ARK Innovation ETF (NYSEARCA:ARKK) has continued to consolidate remarkably well along its COVID lows, as the market forced a false downside break during the recent selloff, ensnaring late short-sellers who went aggressively into the recent October CPI release.
We updated in our previous article, arguing that ARKK has likely staged its long-term bottom predicated against May lows. Therefore, the strength of buyers to deny further downside momentum by bearish investors increasingly suggests an accumulation phase at the current levels.
ARKK’s resilience at its long-term bottom was also picked up by S3 Partners (a technology and data analytics firm), as it highlighted: “This implies bears have been taking profits [as] opposed to reloading on the winning trade. A potential sign of falling conviction.”
Our price action analysis suggests that ARKK bears have failed to gain further decisive momentum against its long-term bottom. Hence, ARKK bears are urged to consider cutting significant exposure at the current levels, particularly if they are sitting on massive profits.
Also, we believe that speculative investors willing to bet on maximum Fed’s hawkishness can consider adding exposure at the current levels. The subsequent return of risk-on sentiments could benefit ARKK’s consolidation zone, eventually helping Cathie Wood’s flagship fund turn around its bearish bias.
Maintain Speculative Buy with a medium-term price target (PT) of $45.
We urged investors in our previous article to consider using pullbacks to add more exposure. Notwithstanding, ARKK’s pullback to force a re-test of its May lows was not anticipated.
However, we urge investors not to be fearful of re-tests because they allow investors to assess the validity of their thesis. Therefore, we have been watching how ARKK has been consolidating and believe bears have been unable to sustain their momentum.

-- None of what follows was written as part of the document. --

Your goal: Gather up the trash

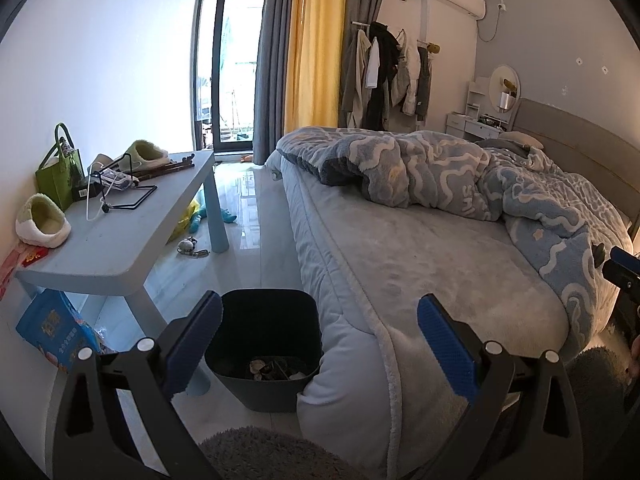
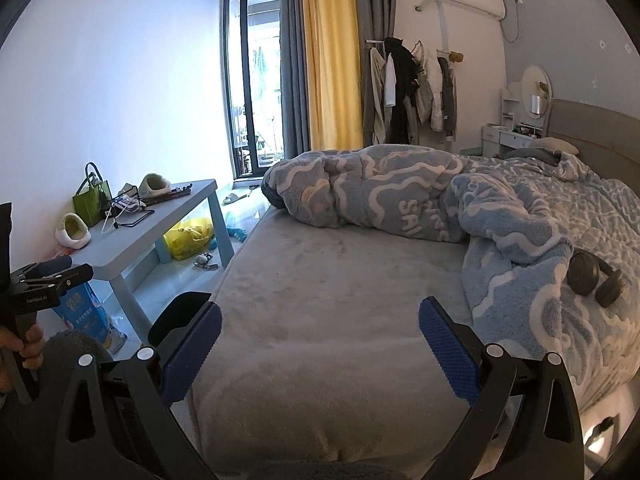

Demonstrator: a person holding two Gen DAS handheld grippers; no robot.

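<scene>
I count two grippers, the left gripper [image 1: 319, 322] and the right gripper [image 2: 320, 326], each with two blue pads spread apart. I see one dark bin [image 1: 266, 344] on the floor at the bed's near left corner. One bed [image 2: 340, 300] carries one patterned blanket [image 2: 500, 208] and one pair of headphones [image 2: 596, 278] near its right edge. One low table [image 1: 120, 240] bears two fluffy slippers [image 1: 42, 222], one green bag [image 1: 60, 172] at its far left edge. One yellow bag [image 2: 188, 238] sits under it.
</scene>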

Furthermore, with the Fed’s rate hikes possibly reaching a peak by early 2023, it forebodes well for ARKK’s accumulation as it attempts to reverse its nearly 80% decline to its recent November lows.
US10Y yields price chart (TradingView)
Still, bond sellers retain the bullish initiative, as seen in the 10Y yields price chart above. However, it’s possible that they could be losing momentum from their October highs if the 10Y yield pulls back further.

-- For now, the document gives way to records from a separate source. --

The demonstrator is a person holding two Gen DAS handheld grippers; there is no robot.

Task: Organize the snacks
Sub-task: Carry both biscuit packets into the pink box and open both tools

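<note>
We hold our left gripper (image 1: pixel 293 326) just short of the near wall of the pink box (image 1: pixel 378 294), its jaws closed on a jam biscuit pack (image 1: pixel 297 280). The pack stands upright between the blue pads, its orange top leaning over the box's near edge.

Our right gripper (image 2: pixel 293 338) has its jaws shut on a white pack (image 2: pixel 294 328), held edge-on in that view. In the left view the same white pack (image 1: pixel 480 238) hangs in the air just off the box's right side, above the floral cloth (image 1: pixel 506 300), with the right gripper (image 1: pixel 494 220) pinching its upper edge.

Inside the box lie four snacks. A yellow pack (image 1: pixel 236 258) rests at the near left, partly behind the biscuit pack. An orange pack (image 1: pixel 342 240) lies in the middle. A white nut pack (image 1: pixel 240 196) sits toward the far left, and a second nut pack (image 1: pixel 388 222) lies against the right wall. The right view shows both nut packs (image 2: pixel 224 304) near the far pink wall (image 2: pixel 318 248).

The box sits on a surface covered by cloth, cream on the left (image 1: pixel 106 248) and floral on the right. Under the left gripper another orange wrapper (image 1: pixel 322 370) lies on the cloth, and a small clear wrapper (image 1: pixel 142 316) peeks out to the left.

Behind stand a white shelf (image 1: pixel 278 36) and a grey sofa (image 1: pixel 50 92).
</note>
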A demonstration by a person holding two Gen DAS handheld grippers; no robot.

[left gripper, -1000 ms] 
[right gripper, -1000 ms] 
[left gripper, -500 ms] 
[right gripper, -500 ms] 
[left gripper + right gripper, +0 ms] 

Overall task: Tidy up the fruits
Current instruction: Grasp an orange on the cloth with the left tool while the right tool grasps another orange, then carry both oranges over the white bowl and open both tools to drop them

Our analysis indicates that it’s too early to call the endgame for bond sellers, as we have yet to glean any potential bull trap. Notwithstanding, ARKK’s price action suggests that the market has progressively moved away from battering speculative stocks much further, despite near-term volatility. Hence, the reward/risk for the 10Y yield is likely pointing to the downside if inflation expectations can moderate further.
5Y Breakeven inflation rate (TradingView)

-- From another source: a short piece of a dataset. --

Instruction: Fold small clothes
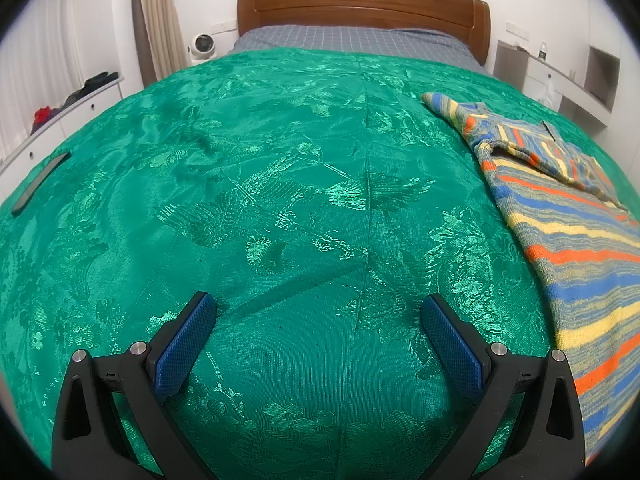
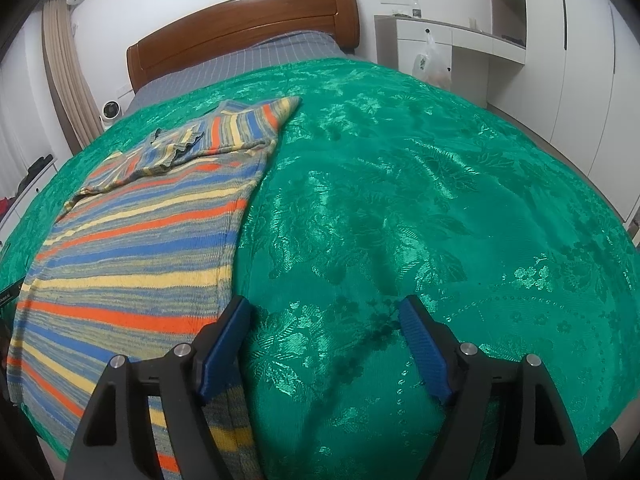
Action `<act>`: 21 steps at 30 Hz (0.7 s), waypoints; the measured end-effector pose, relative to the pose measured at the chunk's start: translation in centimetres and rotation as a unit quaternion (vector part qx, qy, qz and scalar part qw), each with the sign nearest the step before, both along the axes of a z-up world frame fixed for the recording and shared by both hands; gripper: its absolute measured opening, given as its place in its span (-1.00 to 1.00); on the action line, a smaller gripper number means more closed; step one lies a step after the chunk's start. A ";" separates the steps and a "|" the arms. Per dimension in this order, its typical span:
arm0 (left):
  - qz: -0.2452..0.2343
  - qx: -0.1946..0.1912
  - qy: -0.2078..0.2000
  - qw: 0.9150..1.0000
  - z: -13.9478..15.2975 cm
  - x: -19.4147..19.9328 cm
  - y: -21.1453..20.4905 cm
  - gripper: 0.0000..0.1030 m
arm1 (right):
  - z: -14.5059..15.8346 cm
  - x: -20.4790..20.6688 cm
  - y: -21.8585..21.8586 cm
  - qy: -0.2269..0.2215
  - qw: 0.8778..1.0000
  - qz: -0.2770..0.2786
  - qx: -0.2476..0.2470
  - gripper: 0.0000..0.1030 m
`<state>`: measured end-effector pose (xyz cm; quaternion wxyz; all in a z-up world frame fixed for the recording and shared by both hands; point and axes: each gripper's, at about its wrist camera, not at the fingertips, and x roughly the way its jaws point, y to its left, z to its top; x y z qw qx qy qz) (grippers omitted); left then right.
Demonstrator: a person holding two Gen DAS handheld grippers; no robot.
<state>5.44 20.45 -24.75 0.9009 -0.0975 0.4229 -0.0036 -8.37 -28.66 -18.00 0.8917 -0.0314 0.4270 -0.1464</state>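
Observation:
A striped knit sweater [image 1: 568,216] in blue, yellow and orange lies on the green bedspread [image 1: 280,200], at the right of the left wrist view. Its sleeves are folded across the chest. My left gripper [image 1: 318,308] is open over bare bedspread, well left of the sweater, with nothing between its blue pads. In the right wrist view the sweater [image 2: 132,240] fills the left side. My right gripper [image 2: 324,312] is open, its left finger [image 2: 224,344] over the sweater's right edge and its right finger over the bedspread [image 2: 420,200]. Neither gripper holds cloth.
A wooden headboard [image 1: 360,4] stands at the far end of the bed. A dark flat bar [image 1: 40,182] lies near the bed's left edge. White drawers with clothes [image 1: 80,96] run along the left wall. A white desk with a plastic bag [image 2: 430,62] stands at the right.

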 end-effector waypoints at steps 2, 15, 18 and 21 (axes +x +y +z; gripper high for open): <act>0.000 0.000 0.000 1.000 0.0 0.0 0.0 0.99 | 0.0 0.0 0.0 0.000 1.000 0.000 0.000 0.50; 0.001 0.000 0.000 1.000 0.0 0.0 -0.1 0.99 | 8.0 8.2 2.7 0.001 0.989 0.085 0.122 0.50; 0.001 0.000 0.000 1.000 0.0 -0.1 -0.1 0.99 | 7.1 14.0 2.9 0.031 0.966 0.086 0.241 0.49; 0.001 -0.001 0.000 1.000 0.0 -0.1 -0.1 0.99 | 4.3 19.9 3.1 0.063 0.950 0.061 0.301 0.26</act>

The 5Y breakeven inflation rate has recently continued to moderate from its March highs, pulling back to 2.47%. Notwithstanding, it remains well above the previous average over the past ten years. Hence, the Fed’s job is far from done, as it needs to moderate medium-term inflation expectations further.
ARKK Top ten holdings
We believe that the price action in the macro indicators is positive to help spur a further re-rating in ARKK moving ahead. ARKK’s top ten holdings accounted for nearly 60% of its portfolio. In addition, healthcare and technology stocks form almost 75% of its portfolio.
Therefore, we believe it’s essential for investors to consider whether the sectors’ valuation makes sense to consider a re-rating since a rising tide lifts all boats (including speculative stocks).
Also, we need to consider whether earnings estimates have been revised adequately for the market to consider a re-rating if it anticipates peak Fed hawkishness by early 2023.
S&P 500 Healthcare sector net earnings revisions % (Yardeni Research, Refinitiv)
As seen above, analysts’ estimates on the healthcare sector have already been revised markedly downward, indicating a high level of pessimism about the sector’s performance through the coming recession.
S&P 500 Tech sector net earnings revisions % (Yardeni Research, Refinitiv)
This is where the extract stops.